• [Exercise goal]: Beneath this instruction is a listing; write out exactly the line that contains "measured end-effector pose" and each line after it to the last.
######
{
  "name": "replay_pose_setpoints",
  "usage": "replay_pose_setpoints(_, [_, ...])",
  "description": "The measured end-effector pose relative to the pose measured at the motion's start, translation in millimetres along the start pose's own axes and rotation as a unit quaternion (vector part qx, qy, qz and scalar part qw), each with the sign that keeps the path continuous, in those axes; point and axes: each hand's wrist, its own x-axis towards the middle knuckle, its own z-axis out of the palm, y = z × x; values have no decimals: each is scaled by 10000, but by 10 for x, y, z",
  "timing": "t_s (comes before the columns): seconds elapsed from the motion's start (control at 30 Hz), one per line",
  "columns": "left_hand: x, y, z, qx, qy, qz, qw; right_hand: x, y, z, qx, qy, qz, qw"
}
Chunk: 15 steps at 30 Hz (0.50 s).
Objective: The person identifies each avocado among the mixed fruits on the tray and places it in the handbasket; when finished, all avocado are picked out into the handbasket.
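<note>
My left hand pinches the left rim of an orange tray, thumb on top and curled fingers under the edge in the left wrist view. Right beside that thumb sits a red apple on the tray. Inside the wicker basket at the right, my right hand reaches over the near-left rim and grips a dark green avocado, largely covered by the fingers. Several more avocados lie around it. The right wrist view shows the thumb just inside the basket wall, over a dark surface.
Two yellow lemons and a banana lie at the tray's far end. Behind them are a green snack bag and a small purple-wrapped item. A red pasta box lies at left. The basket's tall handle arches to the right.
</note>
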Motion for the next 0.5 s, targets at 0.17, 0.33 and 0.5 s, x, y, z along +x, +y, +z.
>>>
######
• [Reply to the exercise]:
  "description": "The measured end-effector pose relative to the pose measured at the motion's start, translation in millimetres along the start pose's own axes and rotation as a unit quaternion (vector part qx, qy, qz and scalar part qw), each with the sign that keeps the path continuous, in those axes; point and axes: each hand's wrist, its own x-axis towards the middle knuckle, its own z-axis out of the palm, y = z × x; values have no decimals: each is scaled by 10000, but by 10 for x, y, z",
  "timing": "t_s (comes before the columns): seconds elapsed from the motion's start (control at 30 Hz), one per line",
  "columns": "left_hand: x, y, z, qx, qy, qz, qw; right_hand: x, y, z, qx, qy, qz, qw"
}
Chunk: 15 steps at 30 Hz (0.50 s).
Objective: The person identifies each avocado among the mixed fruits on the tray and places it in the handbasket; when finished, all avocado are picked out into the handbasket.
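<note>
My left hand pinches the left rim of an orange tray, thumb on top and curled fingers under the edge in the left wrist view. Right beside that thumb sits a red apple on the tray. Inside the wicker basket at the right, my right hand reaches over the near-left rim and grips a dark green avocado, largely covered by the fingers. Several more avocados lie around it. The right wrist view shows the thumb just inside the basket wall, over a dark surface.
Two yellow lemons and a banana lie at the tray's far end. Behind them are a green snack bag and a small purple-wrapped item. A red pasta box lies at left. The basket's tall handle arches to the right.
</note>
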Motion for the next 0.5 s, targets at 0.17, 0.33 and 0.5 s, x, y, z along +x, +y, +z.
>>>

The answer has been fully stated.